EXERCISE DIRECTIONS =
It is required that the lines from the top of the listing through the line with "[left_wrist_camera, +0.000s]" be reproduced exactly, excluding pictures.

DATA SHOWN =

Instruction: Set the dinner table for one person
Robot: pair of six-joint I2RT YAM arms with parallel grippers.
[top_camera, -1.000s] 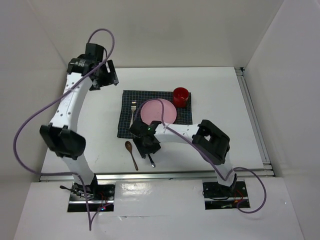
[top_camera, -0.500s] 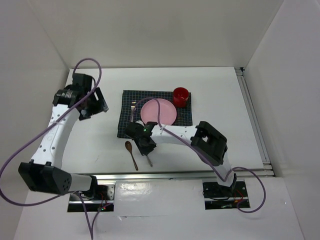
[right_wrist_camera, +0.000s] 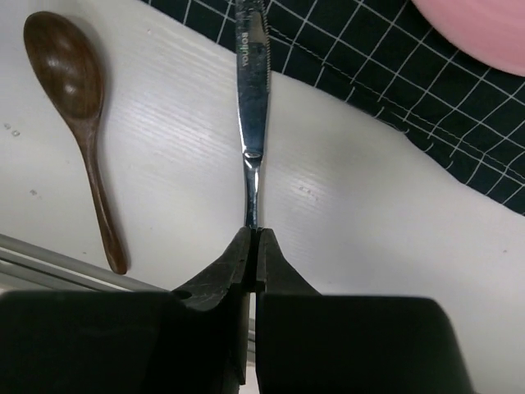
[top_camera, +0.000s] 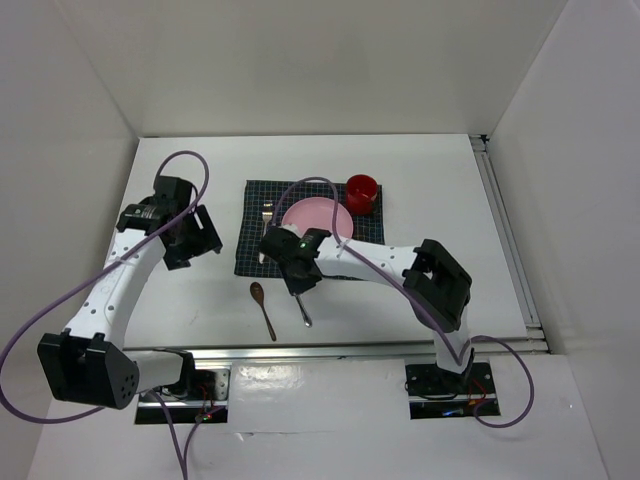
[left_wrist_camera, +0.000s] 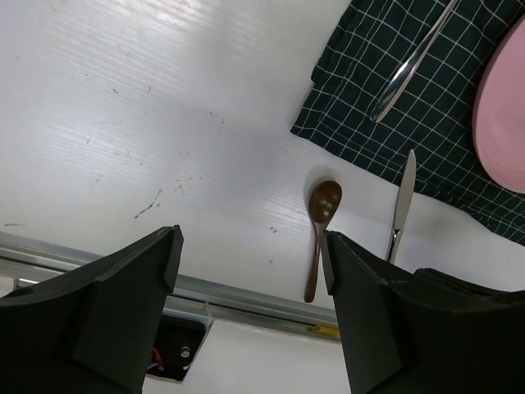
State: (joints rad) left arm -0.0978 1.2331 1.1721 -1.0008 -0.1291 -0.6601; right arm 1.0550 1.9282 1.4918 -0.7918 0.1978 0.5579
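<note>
The dinner table (top_camera: 440, 180) is a white tabletop. On it lies a dark checked mat (top_camera: 258, 262) with a pink plate (top_camera: 325, 220), a fork (top_camera: 266, 214) and a red cup (top_camera: 362, 193). My right gripper (right_wrist_camera: 254, 234) is shut on the handle end of a steel knife (right_wrist_camera: 253, 90). The knife's blade reaches the mat's near edge (right_wrist_camera: 369, 74). A wooden spoon (right_wrist_camera: 70, 98) lies just left of the knife (top_camera: 304, 314). My left gripper (left_wrist_camera: 250, 279) hangs open and empty above the table, left of the mat. The spoon (left_wrist_camera: 320, 222) shows between its fingers, well below them.
A silver rail (top_camera: 350, 350) runs along the near table edge, close to the spoon's handle (top_camera: 268, 322). Another rail (top_camera: 505, 230) borders the right side. White walls enclose the back and sides. Purple cables loop over both arms.
My right gripper has shut on the knife's handle. My left arm has swung from the far left corner down toward the mat's left side, its gripper still open.
</note>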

WRITTEN RESPONSE =
Instruction: Set the dinner table for one person
Robot: pair of six-joint I2RT YAM arms with parallel grippers.
[top_camera, -1.000s] 
[top_camera, -0.500s] 
[right_wrist_camera, +0.000s] 
[top_camera, +0.000s] 
[left_wrist_camera, +0.000s] 

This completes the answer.